6 Classification Result

As the messages in this corpus (TREC2006) are in chronological order, we run three major simulations over 500, 1000 and 1800 consecutive samples, where 75% of them are spam, and 25% of Ham. For testing, we perform a 10-cross validation and measure the average accuracy for each run. The detail results of this experiment are listed below.

6.1 Text Classification (Subject plus Body)

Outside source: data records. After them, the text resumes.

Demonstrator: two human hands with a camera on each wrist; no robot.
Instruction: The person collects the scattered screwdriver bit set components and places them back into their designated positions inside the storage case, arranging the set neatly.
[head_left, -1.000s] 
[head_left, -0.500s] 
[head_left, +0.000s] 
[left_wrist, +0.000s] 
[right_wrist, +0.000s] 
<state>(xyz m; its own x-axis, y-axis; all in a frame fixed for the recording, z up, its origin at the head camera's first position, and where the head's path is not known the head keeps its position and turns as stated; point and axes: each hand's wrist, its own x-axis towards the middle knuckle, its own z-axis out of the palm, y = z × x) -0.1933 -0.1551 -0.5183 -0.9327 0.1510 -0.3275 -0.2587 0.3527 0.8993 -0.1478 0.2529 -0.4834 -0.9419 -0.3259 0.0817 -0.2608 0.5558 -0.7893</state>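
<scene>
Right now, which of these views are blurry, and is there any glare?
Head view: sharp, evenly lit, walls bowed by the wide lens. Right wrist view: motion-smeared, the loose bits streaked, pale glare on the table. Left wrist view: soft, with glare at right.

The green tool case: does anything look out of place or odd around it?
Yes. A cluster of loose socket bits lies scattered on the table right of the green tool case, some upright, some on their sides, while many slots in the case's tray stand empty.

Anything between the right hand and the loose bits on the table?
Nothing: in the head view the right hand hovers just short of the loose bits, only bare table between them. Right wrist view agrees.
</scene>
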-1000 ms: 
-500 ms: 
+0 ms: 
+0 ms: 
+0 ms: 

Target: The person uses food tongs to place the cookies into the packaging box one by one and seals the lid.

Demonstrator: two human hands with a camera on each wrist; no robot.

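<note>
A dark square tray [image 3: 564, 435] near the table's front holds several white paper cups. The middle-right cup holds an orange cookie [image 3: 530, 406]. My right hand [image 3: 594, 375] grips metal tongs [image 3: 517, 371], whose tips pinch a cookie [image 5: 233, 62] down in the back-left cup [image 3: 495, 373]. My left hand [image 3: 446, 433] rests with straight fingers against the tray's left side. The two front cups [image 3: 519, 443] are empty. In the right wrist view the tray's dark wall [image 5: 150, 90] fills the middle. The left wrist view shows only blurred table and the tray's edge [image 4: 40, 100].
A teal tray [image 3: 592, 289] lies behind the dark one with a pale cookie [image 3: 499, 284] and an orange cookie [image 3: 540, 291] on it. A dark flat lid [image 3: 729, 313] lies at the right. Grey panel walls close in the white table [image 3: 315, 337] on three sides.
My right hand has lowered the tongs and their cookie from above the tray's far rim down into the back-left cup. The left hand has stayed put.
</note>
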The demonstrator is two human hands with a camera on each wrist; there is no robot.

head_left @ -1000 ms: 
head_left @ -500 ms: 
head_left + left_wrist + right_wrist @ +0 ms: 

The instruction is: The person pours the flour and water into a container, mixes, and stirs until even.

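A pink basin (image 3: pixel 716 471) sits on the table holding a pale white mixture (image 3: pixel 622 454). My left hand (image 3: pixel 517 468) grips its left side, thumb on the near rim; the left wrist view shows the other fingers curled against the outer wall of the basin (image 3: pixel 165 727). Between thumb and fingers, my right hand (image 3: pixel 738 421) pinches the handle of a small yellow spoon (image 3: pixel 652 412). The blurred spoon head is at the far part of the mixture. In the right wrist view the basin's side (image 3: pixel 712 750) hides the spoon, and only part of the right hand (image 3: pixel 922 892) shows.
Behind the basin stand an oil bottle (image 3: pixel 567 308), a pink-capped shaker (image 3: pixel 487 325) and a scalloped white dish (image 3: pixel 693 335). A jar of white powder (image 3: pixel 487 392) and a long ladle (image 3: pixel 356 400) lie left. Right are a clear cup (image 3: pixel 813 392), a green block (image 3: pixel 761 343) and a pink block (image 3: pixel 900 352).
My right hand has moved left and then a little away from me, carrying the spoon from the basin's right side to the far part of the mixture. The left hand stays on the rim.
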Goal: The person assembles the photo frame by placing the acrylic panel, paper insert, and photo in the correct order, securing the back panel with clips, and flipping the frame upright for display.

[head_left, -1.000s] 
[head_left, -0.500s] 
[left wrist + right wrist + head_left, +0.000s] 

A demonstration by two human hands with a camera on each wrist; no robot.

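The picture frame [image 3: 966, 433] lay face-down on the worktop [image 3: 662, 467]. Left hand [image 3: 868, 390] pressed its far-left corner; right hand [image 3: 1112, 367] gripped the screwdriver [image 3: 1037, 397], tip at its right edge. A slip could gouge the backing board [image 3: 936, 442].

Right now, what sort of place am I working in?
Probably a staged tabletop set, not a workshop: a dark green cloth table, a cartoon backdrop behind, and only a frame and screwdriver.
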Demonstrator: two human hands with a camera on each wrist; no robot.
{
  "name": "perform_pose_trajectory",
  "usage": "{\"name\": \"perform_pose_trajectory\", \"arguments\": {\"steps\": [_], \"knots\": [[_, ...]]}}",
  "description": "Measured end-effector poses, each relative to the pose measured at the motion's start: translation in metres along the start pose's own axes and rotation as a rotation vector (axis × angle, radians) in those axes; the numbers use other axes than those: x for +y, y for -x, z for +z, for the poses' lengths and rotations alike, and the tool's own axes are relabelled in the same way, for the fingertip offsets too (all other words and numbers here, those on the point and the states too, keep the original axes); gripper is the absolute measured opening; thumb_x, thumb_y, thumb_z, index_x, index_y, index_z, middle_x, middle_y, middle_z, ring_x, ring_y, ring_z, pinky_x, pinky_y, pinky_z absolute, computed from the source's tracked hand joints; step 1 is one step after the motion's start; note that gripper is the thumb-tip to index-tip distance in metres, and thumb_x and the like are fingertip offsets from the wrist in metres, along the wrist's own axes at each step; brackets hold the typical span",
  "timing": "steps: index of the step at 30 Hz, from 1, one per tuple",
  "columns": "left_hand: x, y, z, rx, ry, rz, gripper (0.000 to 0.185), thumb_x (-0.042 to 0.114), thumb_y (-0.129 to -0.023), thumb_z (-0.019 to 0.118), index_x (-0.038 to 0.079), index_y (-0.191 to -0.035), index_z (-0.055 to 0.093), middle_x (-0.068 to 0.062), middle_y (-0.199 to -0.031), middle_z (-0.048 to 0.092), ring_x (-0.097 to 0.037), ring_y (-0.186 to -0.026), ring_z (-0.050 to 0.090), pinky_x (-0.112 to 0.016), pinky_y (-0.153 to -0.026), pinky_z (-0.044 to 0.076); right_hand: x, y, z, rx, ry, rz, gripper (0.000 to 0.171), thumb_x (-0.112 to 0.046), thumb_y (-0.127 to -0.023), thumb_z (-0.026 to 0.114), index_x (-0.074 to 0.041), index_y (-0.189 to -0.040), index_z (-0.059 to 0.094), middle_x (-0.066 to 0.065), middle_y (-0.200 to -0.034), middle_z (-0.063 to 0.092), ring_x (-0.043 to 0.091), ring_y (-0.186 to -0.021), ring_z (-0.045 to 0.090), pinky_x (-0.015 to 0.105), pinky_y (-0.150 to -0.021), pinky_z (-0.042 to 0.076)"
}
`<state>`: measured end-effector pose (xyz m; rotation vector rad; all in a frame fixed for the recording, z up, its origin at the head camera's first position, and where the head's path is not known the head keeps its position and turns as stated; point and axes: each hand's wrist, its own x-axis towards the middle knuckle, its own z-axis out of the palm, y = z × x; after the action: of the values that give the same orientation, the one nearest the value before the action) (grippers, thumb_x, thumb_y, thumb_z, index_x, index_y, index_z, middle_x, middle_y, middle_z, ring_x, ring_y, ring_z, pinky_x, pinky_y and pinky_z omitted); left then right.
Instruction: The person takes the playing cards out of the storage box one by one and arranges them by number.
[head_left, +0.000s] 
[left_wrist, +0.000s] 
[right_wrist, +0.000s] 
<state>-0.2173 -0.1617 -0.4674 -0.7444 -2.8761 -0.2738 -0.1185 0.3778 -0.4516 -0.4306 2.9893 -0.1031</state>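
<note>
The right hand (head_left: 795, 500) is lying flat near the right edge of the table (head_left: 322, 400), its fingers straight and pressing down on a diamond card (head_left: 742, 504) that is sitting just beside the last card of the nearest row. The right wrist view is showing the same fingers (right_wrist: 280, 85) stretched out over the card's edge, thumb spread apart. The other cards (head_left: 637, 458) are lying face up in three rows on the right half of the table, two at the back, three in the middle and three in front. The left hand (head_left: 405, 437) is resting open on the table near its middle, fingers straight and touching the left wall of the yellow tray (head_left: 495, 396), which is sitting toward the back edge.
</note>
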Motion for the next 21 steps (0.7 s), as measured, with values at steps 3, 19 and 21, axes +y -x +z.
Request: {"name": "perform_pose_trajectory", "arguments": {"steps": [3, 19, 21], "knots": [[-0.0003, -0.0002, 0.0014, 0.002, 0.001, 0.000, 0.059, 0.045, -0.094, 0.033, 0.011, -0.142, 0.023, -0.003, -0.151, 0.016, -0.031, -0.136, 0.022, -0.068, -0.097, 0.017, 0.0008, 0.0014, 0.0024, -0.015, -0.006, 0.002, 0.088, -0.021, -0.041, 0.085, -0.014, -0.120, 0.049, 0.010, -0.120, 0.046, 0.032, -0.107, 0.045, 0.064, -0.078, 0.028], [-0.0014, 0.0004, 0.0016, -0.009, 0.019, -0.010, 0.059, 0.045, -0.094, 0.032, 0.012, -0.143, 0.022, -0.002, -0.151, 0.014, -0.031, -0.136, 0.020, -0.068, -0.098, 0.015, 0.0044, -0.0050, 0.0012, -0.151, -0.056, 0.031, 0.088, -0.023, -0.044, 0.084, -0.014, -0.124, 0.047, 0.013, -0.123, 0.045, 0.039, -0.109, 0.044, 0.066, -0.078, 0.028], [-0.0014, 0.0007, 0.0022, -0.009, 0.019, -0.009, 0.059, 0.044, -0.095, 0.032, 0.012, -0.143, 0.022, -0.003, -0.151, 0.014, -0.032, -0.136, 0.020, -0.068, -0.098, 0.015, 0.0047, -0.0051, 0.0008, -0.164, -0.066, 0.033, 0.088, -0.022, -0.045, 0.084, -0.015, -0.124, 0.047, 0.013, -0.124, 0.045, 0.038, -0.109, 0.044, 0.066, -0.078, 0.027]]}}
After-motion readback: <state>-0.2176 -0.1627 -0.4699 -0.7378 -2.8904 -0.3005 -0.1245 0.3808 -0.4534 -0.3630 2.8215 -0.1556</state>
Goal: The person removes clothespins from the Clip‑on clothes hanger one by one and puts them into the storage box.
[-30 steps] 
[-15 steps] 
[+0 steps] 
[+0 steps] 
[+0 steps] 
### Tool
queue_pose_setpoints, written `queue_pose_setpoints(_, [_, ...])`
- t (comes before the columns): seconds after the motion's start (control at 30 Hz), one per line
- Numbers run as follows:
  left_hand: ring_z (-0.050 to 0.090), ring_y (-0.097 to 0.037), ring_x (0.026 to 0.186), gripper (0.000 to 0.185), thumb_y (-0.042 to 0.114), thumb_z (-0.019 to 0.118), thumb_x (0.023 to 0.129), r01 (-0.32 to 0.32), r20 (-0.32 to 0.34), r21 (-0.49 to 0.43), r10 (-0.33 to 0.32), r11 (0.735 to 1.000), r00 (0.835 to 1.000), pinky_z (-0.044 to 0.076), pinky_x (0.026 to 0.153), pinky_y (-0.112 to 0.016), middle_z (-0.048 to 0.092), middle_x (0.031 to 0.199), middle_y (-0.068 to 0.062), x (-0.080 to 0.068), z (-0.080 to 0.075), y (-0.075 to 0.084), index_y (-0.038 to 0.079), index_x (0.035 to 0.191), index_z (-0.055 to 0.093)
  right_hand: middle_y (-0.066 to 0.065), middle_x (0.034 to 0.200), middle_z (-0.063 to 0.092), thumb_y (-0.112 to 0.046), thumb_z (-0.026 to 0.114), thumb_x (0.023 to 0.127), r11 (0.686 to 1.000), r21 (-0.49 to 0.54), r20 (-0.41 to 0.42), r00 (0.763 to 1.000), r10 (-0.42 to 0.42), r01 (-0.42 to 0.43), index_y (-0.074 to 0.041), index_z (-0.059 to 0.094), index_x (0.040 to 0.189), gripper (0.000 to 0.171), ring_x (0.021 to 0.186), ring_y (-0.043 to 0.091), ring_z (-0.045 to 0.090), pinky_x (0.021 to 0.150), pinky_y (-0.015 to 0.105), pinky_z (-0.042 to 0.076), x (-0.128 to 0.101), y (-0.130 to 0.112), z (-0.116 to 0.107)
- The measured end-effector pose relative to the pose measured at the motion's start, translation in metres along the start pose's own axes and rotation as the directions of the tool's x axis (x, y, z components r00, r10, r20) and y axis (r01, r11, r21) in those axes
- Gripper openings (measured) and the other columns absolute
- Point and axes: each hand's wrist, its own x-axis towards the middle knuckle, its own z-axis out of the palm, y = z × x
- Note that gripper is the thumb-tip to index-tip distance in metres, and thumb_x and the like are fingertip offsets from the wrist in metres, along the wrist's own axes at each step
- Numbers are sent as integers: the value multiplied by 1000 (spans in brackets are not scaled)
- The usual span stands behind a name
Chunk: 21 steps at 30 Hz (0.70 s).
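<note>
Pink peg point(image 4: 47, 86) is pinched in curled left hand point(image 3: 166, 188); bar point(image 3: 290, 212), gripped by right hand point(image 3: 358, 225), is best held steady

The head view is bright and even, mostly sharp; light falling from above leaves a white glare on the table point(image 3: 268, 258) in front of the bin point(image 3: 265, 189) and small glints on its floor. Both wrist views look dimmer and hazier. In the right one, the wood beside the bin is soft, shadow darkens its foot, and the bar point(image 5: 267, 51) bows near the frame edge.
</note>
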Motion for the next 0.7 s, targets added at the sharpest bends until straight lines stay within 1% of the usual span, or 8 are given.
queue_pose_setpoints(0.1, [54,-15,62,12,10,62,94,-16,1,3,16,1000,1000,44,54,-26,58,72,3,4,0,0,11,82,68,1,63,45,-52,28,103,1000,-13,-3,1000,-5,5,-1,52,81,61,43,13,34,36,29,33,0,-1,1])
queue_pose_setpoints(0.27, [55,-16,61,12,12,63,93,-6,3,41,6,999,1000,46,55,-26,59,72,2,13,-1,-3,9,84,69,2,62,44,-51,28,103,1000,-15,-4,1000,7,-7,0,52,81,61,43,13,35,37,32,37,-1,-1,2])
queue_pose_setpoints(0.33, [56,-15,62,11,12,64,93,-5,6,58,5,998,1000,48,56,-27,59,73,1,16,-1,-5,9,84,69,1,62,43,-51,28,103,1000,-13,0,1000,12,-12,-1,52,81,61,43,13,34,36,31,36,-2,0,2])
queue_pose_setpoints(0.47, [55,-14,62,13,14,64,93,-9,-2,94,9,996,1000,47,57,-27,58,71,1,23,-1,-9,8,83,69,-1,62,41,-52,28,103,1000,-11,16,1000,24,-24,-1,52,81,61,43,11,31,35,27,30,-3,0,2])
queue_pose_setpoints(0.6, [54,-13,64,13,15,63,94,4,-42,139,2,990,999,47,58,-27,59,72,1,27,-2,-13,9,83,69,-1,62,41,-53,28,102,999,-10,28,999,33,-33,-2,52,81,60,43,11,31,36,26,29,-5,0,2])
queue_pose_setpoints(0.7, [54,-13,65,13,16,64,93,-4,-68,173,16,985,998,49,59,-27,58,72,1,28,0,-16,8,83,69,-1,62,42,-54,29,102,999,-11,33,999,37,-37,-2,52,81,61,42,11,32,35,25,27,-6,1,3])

In the first experiment, we classify the message (subject plus body text) with Naive Bayes and Support Vector Machine:

6.1.1 Naive Bayes
# of document # of features Accuracy
400 3333 (occurrence > 2) 95.8449 %
400 1302 (occurrence > 5) 95.8449 %
800 5445 (occurrence > 2) 91.9668 %
800 2240 (occurrence > 5) 91.9668 %
1200 10533 (occurrence > 2)85.0734 %
1200 4795 (occurrence > 5) 85.4305 %
1800 11819 (occurrence > 2)86.1173 %
1800 5281 (occurrence > 5) 86.1173 %


From the result above, obviously, when the number of feature raises, the accuracy eventual drop downs, because of growing number of noise in data.
6.1.2 Support Vector Machine

We adapt WLSVM, known as a wrapper library for libSVM, because of its great performance (runs much faster than Weka SMO) and flexible supports to several SVM methods (i.e. One-class SVM, nu-SVM, and R-SVM).

# of document# of features Accuracy
400 1302 86.9806 %
800 2240 80.3324 %
1200 4795 82.202 %
1800 5281 83.1858 %


The results stay at an average of 80+%. Combining these two result, we observe that Naive Bayes classify more accurately than what SVM does. However WLSVM shows its extraordinary advantages, in terms of memory usage and running performance, whereas Naive Bayes Classifier takes more significant amount of time and memory on the same sample set.

6.2 URL Classification (Email address plus URL address)

Our second experiment focus on the URL address and Email address appeared in message and from the sender, in which about 60% are from suspensions spam address. We then perform classification with Naive Bayes and KNN Classification:

6.2.1 Naive Bayes
# of samples Accuracy
1629 96.6851 %
8124 84.6847 %
12300 72.2457 %


6.2.2 K Nearest Neighbor
# of samplesAccuracy (k=1)Accuracy (k=3)Accuracy (k=5)
1629 97.8449 % 80.7858 % 78.76 %
8124 96.2457 % 80.6253 % 77. 8449 %
12300 96.6623 % Out of MemoryOut of Memory


From observation, the accuracy achieve the best, when k equals to 1, and eventually decrease, while we increase the value of k. The choice of k are odd number, because we want to break the tie in this binary classification experiment.